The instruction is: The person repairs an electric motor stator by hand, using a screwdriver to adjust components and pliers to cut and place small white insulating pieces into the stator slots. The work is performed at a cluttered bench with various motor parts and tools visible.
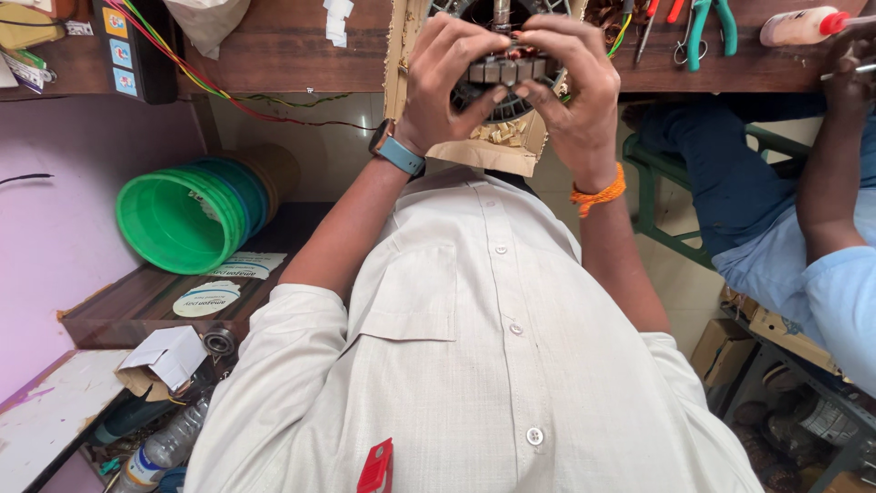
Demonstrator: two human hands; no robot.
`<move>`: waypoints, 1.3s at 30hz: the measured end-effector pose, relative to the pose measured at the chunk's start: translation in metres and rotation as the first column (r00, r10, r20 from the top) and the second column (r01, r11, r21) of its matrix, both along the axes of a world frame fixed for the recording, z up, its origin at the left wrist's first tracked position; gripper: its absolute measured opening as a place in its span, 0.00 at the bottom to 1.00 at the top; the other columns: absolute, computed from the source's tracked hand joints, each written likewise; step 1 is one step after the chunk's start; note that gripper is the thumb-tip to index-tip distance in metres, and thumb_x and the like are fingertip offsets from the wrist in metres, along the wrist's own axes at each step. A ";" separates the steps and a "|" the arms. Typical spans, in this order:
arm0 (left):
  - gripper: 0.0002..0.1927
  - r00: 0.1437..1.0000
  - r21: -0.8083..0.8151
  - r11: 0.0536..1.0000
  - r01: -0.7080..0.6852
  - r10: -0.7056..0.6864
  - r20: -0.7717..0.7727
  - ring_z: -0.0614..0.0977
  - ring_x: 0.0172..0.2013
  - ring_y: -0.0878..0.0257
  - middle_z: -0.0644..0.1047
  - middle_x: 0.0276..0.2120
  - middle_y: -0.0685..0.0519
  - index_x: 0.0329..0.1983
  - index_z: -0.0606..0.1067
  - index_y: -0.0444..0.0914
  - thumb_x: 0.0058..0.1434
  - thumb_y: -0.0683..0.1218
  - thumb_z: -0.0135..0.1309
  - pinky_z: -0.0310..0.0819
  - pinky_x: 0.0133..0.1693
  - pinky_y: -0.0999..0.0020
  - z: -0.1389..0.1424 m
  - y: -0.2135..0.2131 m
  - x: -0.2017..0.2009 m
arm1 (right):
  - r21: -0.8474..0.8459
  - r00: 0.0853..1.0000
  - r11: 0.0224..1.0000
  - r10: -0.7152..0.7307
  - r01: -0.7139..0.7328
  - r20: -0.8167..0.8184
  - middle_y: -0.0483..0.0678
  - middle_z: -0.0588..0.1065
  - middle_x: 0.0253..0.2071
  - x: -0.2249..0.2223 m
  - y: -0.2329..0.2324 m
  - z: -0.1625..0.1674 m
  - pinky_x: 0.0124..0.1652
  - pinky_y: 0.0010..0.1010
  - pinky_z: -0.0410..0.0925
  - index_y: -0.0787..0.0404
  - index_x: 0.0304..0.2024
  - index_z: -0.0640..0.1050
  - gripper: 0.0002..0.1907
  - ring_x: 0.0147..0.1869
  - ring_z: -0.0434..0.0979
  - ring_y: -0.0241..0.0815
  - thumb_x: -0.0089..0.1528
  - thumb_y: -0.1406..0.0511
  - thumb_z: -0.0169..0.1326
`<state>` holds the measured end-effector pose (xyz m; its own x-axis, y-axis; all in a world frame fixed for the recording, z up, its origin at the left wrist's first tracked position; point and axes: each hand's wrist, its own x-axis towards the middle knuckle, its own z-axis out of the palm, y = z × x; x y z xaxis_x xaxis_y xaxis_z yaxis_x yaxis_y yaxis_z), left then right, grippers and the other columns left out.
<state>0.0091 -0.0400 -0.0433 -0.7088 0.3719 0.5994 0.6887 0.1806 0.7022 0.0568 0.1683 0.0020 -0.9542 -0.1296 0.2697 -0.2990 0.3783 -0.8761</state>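
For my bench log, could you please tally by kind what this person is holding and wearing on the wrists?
motor stator: 1
wristwatch: 1
orange thread band: 1
Total: 3

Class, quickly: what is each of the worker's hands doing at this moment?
Left hand: closed around the left side of the round motor stator.
Right hand: closed around the stator's right side, fingers on its metal core.

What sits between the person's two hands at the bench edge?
In the head view, a round motor stator sits between left hand and right hand, resting on cardboard.
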 end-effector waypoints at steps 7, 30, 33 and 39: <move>0.23 0.966 -0.018 0.993 0.120 -0.113 0.233 0.78 0.53 0.48 0.77 0.50 0.45 0.62 0.71 0.37 0.66 0.36 0.62 0.73 0.56 0.57 0.012 -0.003 -0.029 | 0.071 0.939 0.976 -0.177 0.206 -0.295 0.49 0.78 0.47 -0.011 0.001 0.000 0.49 0.34 0.72 0.64 0.47 0.80 0.12 0.51 0.76 0.47 0.64 0.76 0.69; 0.20 0.961 -0.075 0.997 -0.011 0.032 0.276 0.77 0.52 0.47 0.78 0.48 0.49 0.58 0.72 0.40 0.63 0.39 0.60 0.74 0.53 0.54 0.040 0.021 -0.023 | 0.514 0.928 0.851 0.100 0.108 -0.359 0.53 0.78 0.47 -0.033 0.012 0.042 0.47 0.37 0.75 0.68 0.50 0.79 0.10 0.48 0.80 0.50 0.67 0.78 0.63; 0.20 0.963 -0.059 0.998 -0.015 0.030 0.266 0.77 0.52 0.47 0.78 0.48 0.49 0.57 0.72 0.39 0.63 0.38 0.61 0.73 0.53 0.54 0.038 0.018 -0.023 | 0.515 0.925 0.848 0.089 0.125 -0.371 0.53 0.77 0.46 -0.032 0.008 0.039 0.46 0.37 0.75 0.68 0.49 0.79 0.10 0.47 0.79 0.50 0.66 0.78 0.63; 0.20 0.968 -0.012 1.000 -0.019 0.021 0.252 0.76 0.50 0.47 0.77 0.47 0.48 0.56 0.72 0.37 0.61 0.35 0.60 0.71 0.54 0.55 0.034 0.015 -0.021 | 0.632 0.889 0.751 0.140 0.192 -0.437 0.52 0.76 0.45 -0.031 -0.006 0.038 0.43 0.38 0.75 0.69 0.49 0.78 0.12 0.46 0.78 0.51 0.64 0.79 0.62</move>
<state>-0.0119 -0.0247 -0.0089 -0.8439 0.3605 0.3972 0.4859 0.1999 0.8509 0.0255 0.1624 0.0398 -0.7606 -0.4050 0.5074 -0.5576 0.8078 -0.1910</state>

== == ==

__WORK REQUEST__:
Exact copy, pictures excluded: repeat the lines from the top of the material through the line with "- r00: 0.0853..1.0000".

__ANSWER TO THE PROBLEM__:
The instruction is: The person repairs an electric motor stator by hand, using a screwdriver to adjust components and pliers to cut and place small white insulating pieces into the stator slots. The work is performed at a cluttered bench with various motor parts and tools visible.
Demonstrator: two human hands; no robot.
`<move>`: waypoints, 1.3s at 30hz: the measured end-effector pose, relative to the pose measured at the chunk's start: translation in metres and rotation as the first column (r00, r10, r20 from the top) and the second column (r01, r11, r21) of its matrix, both along the axes of a world frame fixed for the recording, z up, its origin at the left wrist's first tracked position; gripper: its absolute measured opening as a place in its span, 0.00 at the bottom to 1.00 at the top; the other columns: absolute, computed from the source's tracked hand joints, each written likewise; step 1 is one step after the chunk's start; note that gripper is the thumb-tip to index-tip distance in metres, and thumb_x and the like are fingertip offsets from the wrist in metres, along the wrist's own axes at each step. A ";" separates the steps and a "|" the arms. Typical spans, in this order:
arm0 (left):
  - gripper: 0.0002..0.1927
  - r00: 0.1437..1.0000
  - r21: -0.8083..0.8151
  - r11: 0.0536..1.0000
  - r01: -0.7080..0.6852
  - r10: -0.7056..0.6864
  - r20: -0.7717..0.7727
  - ring_z: -0.0614..0.0977
  - ring_x: 0.0172..0.2013
  - ring_y: -0.0878..0.0257
  - middle_z: -0.0644..0.1047
  - middle_x: 0.0276..0.2120
  - middle_y: -0.0685..0.0519
  - index_x: 0.0329..0.1983
  - index_z: -0.0606..0.1067
  - index_y: -0.0444..0.0914
  - thumb_x: 0.0058..0.1434
  - thumb_y: -0.0683..0.1218
  - thumb_z: -0.0135..0.1309
  - pinky_z: -0.0310..0.0819
  - pinky_x: 0.0133..0.1693
  - pinky_y: -0.0999..0.0020
  - z: -0.1389..0.1424 m
  - y: -0.2135..0.2131 m
  - x: -0.2017..0.2009 m
arm1 (right):
  - r21: -0.8474..0.8459
  - r00: 0.0853..1.0000

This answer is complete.